---------- Records supplied

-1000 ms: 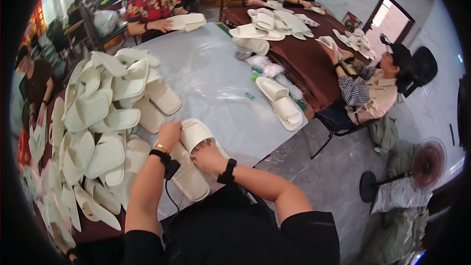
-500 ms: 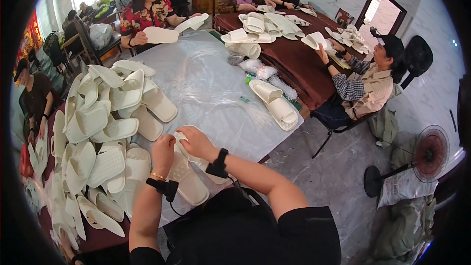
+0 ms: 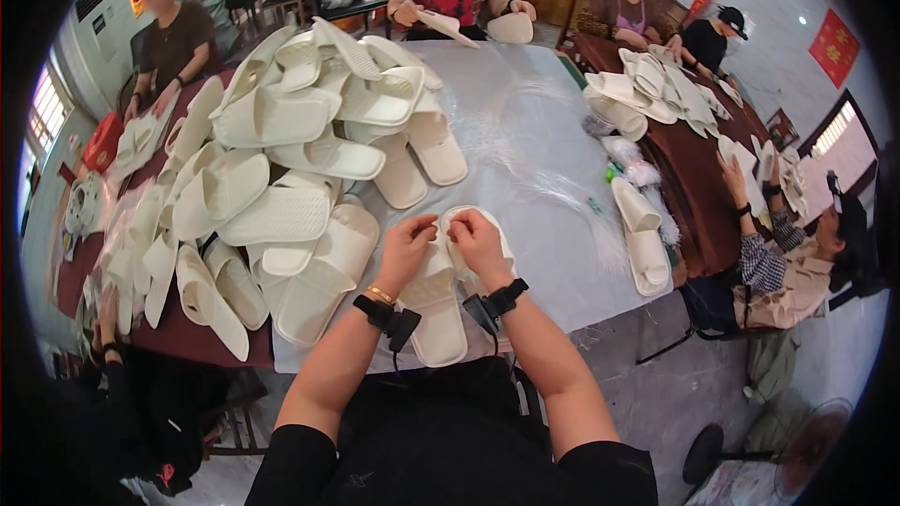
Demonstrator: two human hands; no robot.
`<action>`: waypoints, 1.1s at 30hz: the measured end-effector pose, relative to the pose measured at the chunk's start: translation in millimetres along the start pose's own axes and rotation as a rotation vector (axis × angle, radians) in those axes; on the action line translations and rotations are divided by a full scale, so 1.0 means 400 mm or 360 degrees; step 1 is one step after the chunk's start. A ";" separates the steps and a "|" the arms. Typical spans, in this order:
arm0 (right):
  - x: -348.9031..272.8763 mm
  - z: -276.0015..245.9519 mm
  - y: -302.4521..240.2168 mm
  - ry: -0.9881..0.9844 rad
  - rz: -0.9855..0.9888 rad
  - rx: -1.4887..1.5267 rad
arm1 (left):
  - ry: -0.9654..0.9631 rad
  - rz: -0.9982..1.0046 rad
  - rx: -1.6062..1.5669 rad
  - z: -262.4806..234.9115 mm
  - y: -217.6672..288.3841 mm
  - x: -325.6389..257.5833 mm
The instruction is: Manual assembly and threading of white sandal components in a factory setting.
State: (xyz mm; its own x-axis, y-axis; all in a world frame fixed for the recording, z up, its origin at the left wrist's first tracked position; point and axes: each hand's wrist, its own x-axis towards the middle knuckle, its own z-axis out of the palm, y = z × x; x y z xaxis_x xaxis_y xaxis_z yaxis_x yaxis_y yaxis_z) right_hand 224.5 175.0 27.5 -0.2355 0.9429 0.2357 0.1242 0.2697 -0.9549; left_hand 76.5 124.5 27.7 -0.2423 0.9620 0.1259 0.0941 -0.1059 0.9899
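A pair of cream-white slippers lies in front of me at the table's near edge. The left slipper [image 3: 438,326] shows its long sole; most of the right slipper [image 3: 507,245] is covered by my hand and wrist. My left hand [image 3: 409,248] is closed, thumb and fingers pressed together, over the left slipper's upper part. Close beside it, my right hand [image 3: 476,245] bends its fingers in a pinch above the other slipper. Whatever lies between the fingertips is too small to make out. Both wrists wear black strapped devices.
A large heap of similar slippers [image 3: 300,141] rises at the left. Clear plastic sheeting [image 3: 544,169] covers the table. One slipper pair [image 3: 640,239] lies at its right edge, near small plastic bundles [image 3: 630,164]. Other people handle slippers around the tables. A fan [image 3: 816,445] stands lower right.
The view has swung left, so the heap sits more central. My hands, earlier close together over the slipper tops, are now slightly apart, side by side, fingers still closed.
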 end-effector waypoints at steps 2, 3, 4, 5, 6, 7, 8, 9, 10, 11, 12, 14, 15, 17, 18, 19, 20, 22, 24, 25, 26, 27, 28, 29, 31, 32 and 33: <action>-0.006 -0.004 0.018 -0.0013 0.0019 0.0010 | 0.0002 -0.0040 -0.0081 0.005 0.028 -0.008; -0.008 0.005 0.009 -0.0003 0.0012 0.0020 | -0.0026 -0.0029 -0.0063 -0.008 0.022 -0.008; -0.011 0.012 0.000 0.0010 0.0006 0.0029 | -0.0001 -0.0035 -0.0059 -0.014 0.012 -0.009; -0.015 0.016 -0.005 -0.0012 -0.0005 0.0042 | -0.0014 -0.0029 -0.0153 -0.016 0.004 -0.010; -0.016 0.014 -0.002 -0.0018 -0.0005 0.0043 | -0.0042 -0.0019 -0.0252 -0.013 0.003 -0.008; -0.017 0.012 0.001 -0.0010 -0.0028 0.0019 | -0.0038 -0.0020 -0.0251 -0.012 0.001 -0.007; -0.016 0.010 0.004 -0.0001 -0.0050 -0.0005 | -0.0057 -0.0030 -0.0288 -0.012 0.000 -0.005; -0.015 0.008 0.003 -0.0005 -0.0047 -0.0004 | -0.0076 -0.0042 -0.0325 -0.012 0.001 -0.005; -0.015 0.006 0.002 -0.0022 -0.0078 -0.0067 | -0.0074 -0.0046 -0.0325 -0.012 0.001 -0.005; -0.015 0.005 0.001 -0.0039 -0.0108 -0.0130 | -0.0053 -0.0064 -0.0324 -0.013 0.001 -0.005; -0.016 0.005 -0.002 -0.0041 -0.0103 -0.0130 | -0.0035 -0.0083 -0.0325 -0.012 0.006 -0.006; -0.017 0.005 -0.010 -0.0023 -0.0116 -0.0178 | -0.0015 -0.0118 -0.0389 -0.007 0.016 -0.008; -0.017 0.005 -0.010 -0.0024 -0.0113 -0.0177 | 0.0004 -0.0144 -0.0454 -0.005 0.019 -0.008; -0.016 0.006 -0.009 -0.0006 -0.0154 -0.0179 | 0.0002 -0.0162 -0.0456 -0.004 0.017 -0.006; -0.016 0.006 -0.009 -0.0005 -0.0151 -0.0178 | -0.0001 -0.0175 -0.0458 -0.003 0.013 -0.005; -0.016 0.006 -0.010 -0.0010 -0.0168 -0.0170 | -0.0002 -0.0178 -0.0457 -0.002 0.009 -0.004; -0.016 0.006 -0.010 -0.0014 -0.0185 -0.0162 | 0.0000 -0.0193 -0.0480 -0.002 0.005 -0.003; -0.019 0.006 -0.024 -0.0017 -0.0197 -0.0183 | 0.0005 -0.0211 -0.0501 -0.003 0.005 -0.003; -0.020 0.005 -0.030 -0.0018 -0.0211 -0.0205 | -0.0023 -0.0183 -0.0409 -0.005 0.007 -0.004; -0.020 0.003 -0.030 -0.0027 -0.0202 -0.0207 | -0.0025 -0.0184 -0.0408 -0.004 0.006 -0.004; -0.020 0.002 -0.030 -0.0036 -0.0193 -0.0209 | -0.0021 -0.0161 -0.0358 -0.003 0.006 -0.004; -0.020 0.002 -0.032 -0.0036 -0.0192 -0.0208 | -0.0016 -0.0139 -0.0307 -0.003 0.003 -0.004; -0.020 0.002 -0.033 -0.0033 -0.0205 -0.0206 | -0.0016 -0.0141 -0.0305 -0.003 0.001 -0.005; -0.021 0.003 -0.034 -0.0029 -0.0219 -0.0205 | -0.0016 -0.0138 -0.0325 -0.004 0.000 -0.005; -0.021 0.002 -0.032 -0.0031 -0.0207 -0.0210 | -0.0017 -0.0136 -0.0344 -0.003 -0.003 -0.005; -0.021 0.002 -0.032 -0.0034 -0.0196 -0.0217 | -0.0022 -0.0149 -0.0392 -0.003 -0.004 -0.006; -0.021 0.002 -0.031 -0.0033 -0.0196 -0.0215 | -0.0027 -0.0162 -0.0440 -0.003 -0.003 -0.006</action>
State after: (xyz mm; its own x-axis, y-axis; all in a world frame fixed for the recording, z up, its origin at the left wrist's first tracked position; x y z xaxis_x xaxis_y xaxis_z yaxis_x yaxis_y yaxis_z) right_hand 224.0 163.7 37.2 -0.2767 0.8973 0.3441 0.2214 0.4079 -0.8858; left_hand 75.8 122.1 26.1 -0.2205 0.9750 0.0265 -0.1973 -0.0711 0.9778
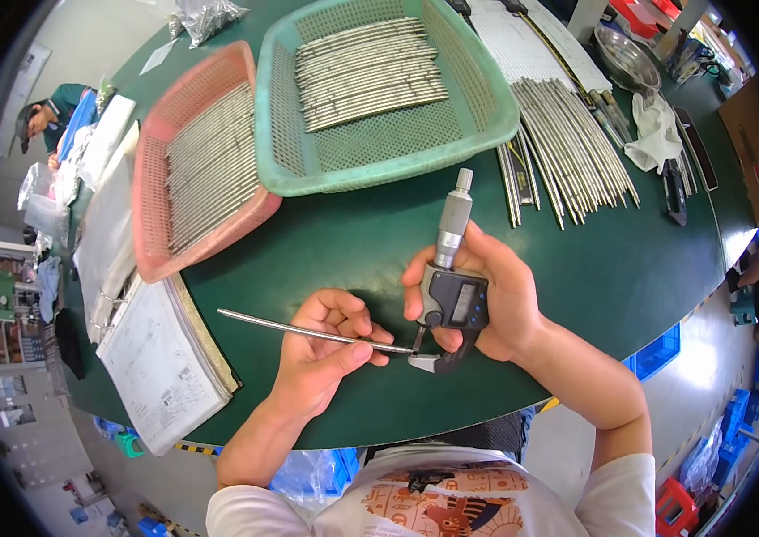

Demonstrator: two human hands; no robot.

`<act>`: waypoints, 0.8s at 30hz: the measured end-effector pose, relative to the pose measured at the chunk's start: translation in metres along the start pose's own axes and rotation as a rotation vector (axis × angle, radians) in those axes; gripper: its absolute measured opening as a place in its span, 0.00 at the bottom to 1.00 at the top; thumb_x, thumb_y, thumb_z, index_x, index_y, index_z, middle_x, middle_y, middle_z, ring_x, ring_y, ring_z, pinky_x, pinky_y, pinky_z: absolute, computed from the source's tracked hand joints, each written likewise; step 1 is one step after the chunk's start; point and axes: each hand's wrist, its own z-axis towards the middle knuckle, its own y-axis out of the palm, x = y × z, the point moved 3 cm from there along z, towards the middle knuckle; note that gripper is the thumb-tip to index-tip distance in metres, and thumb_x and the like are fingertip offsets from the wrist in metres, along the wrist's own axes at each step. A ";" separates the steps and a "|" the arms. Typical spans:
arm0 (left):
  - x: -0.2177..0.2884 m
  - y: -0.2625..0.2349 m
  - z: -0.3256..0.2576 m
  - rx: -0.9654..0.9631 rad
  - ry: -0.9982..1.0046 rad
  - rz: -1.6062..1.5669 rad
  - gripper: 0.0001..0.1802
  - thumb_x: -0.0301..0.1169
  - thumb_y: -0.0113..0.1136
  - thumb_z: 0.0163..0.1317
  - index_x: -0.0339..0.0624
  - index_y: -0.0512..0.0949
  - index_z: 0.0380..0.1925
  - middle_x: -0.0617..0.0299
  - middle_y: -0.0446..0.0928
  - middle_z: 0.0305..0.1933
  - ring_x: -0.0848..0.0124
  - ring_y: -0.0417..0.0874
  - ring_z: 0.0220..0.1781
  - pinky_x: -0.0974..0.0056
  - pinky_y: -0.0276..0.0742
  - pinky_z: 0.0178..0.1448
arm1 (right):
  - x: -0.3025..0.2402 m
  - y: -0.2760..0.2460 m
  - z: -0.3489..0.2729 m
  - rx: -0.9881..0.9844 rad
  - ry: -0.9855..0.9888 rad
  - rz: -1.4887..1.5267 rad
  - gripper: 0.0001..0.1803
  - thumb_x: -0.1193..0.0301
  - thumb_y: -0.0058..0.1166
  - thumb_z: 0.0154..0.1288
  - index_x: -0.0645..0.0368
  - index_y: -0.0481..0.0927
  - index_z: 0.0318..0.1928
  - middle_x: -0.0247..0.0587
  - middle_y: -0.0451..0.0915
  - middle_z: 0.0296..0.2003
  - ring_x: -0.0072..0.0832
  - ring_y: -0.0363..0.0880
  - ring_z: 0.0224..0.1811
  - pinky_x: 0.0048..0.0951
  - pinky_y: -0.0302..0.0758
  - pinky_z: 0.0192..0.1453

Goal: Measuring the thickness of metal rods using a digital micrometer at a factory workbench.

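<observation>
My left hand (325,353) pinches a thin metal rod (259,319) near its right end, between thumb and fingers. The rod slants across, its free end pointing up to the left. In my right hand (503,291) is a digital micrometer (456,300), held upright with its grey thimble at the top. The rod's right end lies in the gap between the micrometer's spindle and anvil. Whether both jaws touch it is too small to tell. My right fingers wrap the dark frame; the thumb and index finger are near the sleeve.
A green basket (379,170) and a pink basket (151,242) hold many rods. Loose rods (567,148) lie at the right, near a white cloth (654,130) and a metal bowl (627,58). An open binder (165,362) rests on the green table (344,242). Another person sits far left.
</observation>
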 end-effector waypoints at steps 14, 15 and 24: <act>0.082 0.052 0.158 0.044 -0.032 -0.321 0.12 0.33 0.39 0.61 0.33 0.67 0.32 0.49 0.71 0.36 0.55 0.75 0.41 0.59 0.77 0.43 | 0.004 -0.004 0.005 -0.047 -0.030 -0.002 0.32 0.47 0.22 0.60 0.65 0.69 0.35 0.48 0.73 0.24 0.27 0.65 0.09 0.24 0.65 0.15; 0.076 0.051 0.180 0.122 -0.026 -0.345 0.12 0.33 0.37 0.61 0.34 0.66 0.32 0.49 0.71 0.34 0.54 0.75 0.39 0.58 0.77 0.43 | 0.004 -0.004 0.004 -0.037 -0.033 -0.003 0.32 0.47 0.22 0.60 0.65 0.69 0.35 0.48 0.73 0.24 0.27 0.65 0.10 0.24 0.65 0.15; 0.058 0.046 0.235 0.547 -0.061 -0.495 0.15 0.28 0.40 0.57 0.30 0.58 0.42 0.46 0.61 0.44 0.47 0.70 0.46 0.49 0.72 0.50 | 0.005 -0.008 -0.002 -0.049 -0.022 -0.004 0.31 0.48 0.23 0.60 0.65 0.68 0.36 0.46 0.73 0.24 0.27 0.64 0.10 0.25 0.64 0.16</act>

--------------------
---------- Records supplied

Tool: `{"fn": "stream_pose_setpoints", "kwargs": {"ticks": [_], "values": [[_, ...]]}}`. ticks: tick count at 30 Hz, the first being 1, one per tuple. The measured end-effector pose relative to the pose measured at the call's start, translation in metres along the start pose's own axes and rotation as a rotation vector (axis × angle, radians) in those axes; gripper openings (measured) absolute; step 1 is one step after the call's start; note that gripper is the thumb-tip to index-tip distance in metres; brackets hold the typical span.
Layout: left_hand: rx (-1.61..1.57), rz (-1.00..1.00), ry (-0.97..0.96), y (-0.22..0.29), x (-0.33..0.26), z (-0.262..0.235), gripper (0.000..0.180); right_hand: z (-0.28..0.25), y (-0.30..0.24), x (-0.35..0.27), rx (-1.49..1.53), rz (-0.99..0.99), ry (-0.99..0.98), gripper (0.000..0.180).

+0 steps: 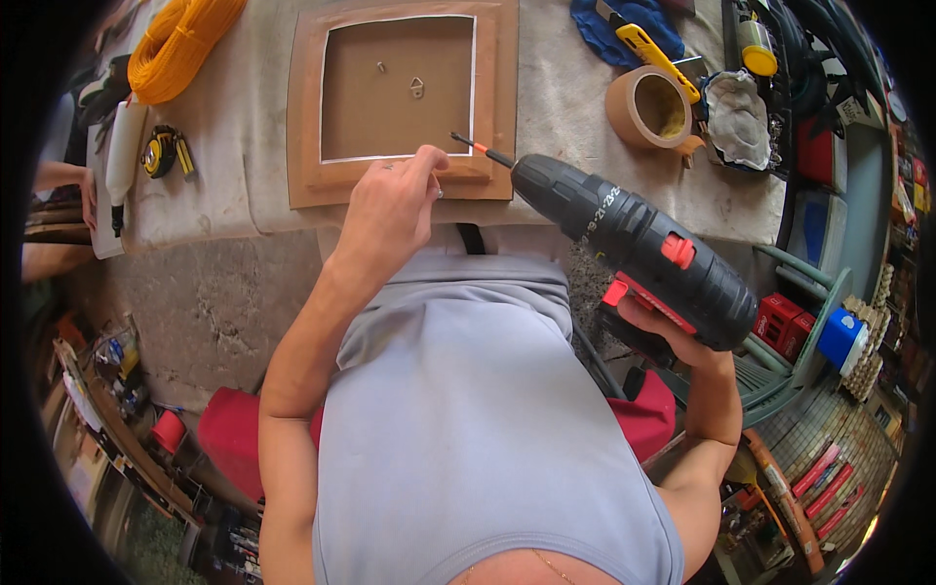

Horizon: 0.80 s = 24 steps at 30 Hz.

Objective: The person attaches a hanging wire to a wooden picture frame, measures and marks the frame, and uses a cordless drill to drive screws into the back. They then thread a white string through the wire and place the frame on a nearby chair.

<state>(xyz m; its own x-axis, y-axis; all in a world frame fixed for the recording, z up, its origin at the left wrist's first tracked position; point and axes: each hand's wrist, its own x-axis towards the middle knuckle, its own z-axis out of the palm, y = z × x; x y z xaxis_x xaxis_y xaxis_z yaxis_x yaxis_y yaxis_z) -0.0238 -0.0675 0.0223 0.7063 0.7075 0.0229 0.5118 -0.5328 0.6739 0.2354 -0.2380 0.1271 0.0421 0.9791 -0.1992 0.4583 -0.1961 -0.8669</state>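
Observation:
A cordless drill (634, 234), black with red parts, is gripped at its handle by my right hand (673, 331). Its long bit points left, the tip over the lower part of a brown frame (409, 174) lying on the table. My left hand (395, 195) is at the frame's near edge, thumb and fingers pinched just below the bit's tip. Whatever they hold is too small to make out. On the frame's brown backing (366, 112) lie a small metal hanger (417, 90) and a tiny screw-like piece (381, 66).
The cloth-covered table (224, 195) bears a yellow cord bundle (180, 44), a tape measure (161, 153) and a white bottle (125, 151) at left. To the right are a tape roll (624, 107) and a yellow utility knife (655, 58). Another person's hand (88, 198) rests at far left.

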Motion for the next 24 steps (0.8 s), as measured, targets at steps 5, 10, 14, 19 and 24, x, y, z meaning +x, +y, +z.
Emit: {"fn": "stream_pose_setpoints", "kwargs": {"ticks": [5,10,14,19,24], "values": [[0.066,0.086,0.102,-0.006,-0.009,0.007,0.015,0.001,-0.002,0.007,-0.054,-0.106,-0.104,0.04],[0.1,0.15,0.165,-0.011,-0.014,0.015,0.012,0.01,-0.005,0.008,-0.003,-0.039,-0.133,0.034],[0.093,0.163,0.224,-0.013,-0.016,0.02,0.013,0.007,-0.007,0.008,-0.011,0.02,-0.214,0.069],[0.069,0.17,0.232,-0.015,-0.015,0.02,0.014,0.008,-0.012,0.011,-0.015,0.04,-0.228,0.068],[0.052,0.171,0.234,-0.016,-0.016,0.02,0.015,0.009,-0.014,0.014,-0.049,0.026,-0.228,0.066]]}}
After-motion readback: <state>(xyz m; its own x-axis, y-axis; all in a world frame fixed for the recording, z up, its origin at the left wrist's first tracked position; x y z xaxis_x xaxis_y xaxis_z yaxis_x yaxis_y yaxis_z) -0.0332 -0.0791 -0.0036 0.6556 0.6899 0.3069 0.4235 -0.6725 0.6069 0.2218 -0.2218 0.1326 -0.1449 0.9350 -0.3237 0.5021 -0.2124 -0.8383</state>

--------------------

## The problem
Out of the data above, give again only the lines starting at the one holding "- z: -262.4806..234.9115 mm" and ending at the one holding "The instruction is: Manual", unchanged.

## Response below
  - z: -262.4806..234.9115 mm
  - y: -217.6672..288.3841 mm
  - x: -325.6389..257.5833 mm
The instruction is: Manual assembly and threading of white sandal components in a factory setting.

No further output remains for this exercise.